From the line with "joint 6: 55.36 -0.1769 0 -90" to the last line of the data below, repeat every line exactly and add nothing.

════════

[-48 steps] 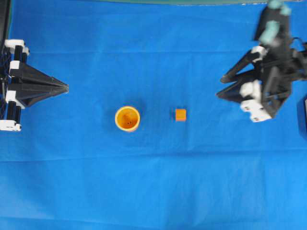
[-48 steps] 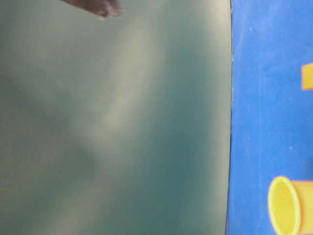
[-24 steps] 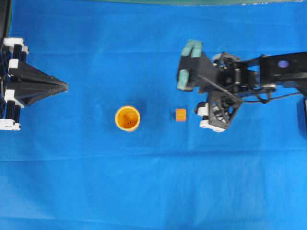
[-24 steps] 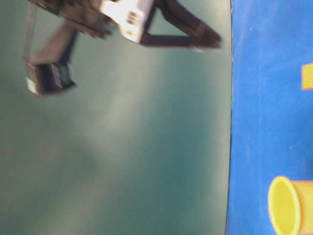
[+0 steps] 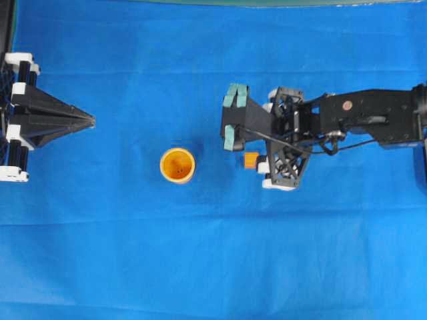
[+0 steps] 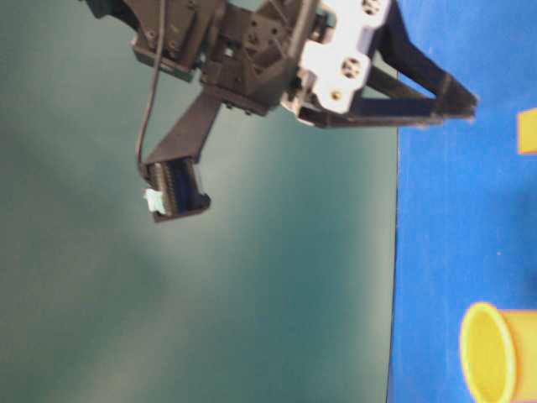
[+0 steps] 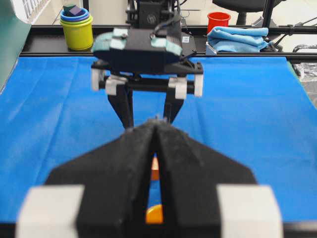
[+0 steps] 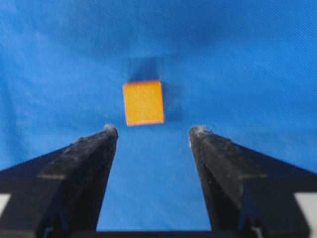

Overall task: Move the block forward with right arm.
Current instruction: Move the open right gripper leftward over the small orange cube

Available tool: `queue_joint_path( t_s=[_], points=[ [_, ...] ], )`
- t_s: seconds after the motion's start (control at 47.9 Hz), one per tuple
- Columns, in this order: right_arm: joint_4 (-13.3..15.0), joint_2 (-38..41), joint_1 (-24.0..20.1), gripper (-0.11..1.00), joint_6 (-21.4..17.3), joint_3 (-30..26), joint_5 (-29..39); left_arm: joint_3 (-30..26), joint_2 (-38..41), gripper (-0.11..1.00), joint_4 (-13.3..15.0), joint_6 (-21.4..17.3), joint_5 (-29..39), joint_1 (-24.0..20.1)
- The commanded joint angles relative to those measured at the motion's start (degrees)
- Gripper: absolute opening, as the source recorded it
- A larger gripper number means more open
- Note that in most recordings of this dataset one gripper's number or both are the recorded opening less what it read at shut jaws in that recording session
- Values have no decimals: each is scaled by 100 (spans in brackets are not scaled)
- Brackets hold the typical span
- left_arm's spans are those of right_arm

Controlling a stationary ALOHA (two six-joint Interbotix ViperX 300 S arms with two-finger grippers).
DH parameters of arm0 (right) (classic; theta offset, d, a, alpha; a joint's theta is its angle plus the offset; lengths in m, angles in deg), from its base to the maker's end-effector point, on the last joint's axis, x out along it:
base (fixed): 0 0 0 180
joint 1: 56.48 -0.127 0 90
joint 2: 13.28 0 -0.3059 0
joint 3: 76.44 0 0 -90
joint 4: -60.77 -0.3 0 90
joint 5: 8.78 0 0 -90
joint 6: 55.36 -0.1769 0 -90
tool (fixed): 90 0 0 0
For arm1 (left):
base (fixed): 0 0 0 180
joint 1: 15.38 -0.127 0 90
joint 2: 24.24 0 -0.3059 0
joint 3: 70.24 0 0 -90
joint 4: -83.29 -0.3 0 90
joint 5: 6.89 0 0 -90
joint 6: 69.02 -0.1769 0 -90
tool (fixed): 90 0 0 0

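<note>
We've got the right arm's tool (image 8: pixel 151 131) spread wide above the small orange cube (image 8: pixel 143 102), so we should centre, then lower straight.

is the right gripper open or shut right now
Open. In the right wrist view the right gripper shows its two fingers spread wide apart, with the block lying untouched on the blue cloth beyond them.

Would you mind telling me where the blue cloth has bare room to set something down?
Bare stretches: the whole near band of the blue cloth below the cup, and the far band above it. Crowded: around the block, where the right claw hangs open, and the left edge by the shut left claw.
</note>
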Motion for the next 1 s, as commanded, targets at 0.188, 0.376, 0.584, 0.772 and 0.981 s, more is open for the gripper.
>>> queue_joint_path(
  t_s=[0.188, 0.376, 0.584, 0.772, 0.981],
  points=[
    [0, 316, -229, 64, 9, -132, -396, -202, 44, 0, -9, -18, -35, -18],
    [18, 545, -272, 64, 26, -141, -606, -229, 35, 0, -9, -26, -35, -18],
    [97, 554, -255, 64, 88, -141, -554, -246, 44, 0, -9, -9, -35, -18],
    [202, 554, -220, 64, 114, -141, -510, -246, 35, 0, -9, 0, -35, -18],
    [396, 554, -123, 64, 114, -149, -519, -246, 35, 0, -9, 0, -35, -18]
  ],
)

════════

▶ [WRITTEN RESPONSE]:
joint 6: 55.36 -0.1769 0 -90
tool (fixed): 90 0 0 0
For arm1 (left):
base (fixed): 0 0 0 180
joint 1: 15.38 -0.127 0 90
joint 2: 24.24 0 -0.3059 0
joint 3: 70.24 0 0 -90
joint 4: -83.29 -0.3 0 90
joint 5: 6.89 0 0 -90
joint 6: 69.02 -0.1769 0 -90
tool (fixed): 90 0 0 0

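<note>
We've got the right arm's tool (image 8: pixel 151 131) spread wide above the small orange cube (image 8: pixel 143 102), so we should centre, then lower straight.

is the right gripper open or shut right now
Open. In the right wrist view the right gripper shows its two fingers spread wide apart, with the block lying untouched on the blue cloth beyond them.

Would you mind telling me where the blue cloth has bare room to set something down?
Bare stretches: the whole near band of the blue cloth below the cup, and the far band above it. Crowded: around the block, where the right claw hangs open, and the left edge by the shut left claw.
</note>
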Motion for the next 1 s, as commanded, targets at 0.188, 0.376, 0.584, 0.772 and 0.981 s, more is open for the gripper.
>>> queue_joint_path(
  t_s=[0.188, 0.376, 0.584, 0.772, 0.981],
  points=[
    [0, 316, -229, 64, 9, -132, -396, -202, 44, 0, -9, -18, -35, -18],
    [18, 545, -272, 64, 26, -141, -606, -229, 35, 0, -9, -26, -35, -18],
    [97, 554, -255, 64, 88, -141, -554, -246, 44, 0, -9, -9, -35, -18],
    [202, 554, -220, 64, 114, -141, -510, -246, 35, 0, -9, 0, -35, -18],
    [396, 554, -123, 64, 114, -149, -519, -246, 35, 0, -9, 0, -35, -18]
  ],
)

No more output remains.